#### [TASK OBJECTIVE]
Give back every record word for word, but keep the pictures out.

(Stored entries)
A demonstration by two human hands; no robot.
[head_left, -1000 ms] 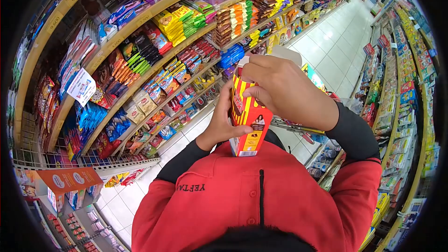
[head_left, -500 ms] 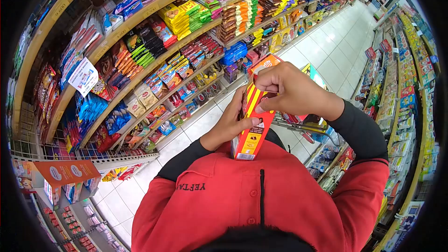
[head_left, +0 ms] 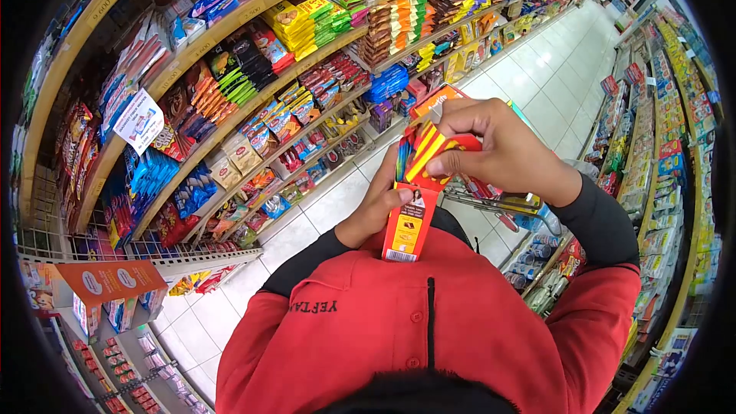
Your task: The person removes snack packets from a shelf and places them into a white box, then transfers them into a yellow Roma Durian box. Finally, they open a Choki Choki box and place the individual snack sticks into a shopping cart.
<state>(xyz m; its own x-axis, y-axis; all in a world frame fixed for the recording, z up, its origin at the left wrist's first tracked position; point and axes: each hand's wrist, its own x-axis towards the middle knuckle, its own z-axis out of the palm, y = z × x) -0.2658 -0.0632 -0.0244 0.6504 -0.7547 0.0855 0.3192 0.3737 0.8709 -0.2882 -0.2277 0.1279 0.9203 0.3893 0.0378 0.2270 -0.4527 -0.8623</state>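
Observation:
A red and yellow cardboard snack box [head_left: 406, 231] stands upright against my chest. My left hand [head_left: 373, 205] is closed around its left side, with the thumb lying across the front. Between the thumb and bent fingers of my right hand [head_left: 510, 147] is the box's striped front panel [head_left: 427, 155], torn away along one edge and bent outward. Colourful wrapped packets [head_left: 404, 152] show inside the opening. Behind my right fingers the box's raised top part [head_left: 438, 98] is partly hidden.
Shelves of packaged snacks [head_left: 307, 19] curve along the left, with a white promotional card [head_left: 139, 121] hanging off one edge. Another stocked shelf [head_left: 661, 161] runs down the right. Between them lies a white tiled floor [head_left: 548, 69]. Metal wire bars [head_left: 491, 205] show beyond the box.
My right hand has pulled the striped front panel outward to the right, tearing it from the box. Packets inside now show. My left hand keeps its hold on the side.

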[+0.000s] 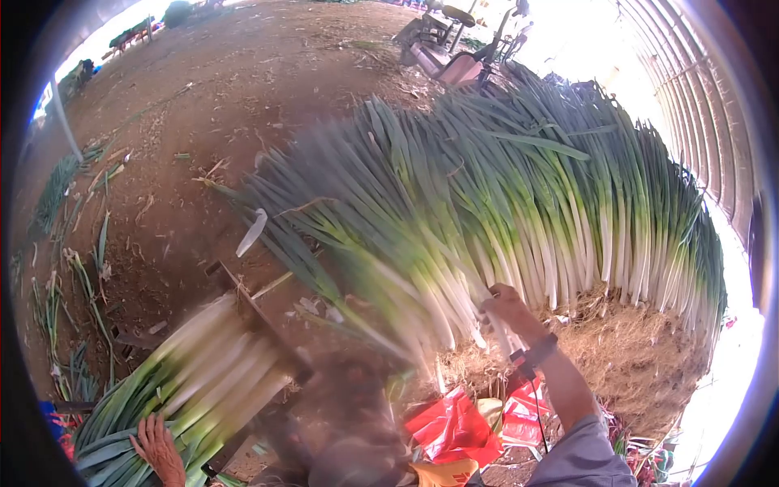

#### [TASK SOLUTION]
A demonstration by two human hands; no robot.
[head_left, -1000 ms] 
[head_left, -500 ms] 
[head_left, +0 ms] 
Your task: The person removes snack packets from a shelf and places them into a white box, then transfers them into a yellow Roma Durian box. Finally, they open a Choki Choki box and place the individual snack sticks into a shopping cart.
<state>(xyz m; its own x-axis, y-axis; all in a world frame fixed for the recording, z up, its origin at the left wrist's first tracked position; point and axes: each hand's wrist, its own x-axis towards the middle knuckle, its own z-axis out of the palm, y = z × x) -0.2658 -0.0632 -0.0244 0.6504 -0.7547 0.0855 0.3192 0.3737 0.8709 -0.2882 -0.2277 0.1279 0.9203 0.3893 0.0378 0.2270 -0.4527 -0.8623</state>
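Observation:
A red and yellow cardboard snack box [head_left: 406, 231] stands upright against my chest. My left hand [head_left: 373, 205] is closed around its left side, with the thumb lying across the front. Between the thumb and bent fingers of my right hand [head_left: 510, 147] is the box's striped front panel [head_left: 427, 155], torn away along one edge and bent outward. Colourful wrapped packets [head_left: 404, 152] show inside the opening. Behind my right fingers the box's raised top part [head_left: 438, 98] is partly hidden.
Shelves of packaged snacks [head_left: 307, 19] curve along the left, with a white promotional card [head_left: 139, 121] hanging off one edge. Another stocked shelf [head_left: 661, 161] runs down the right. Between them lies a white tiled floor [head_left: 548, 69]. Metal wire bars [head_left: 491, 205] show beyond the box.
My right hand has pulled the striped front panel outward to the right, tearing it from the box. Packets inside now show. My left hand keeps its hold on the side.
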
[+0.000s] 

Nothing remains to be done for this exercise.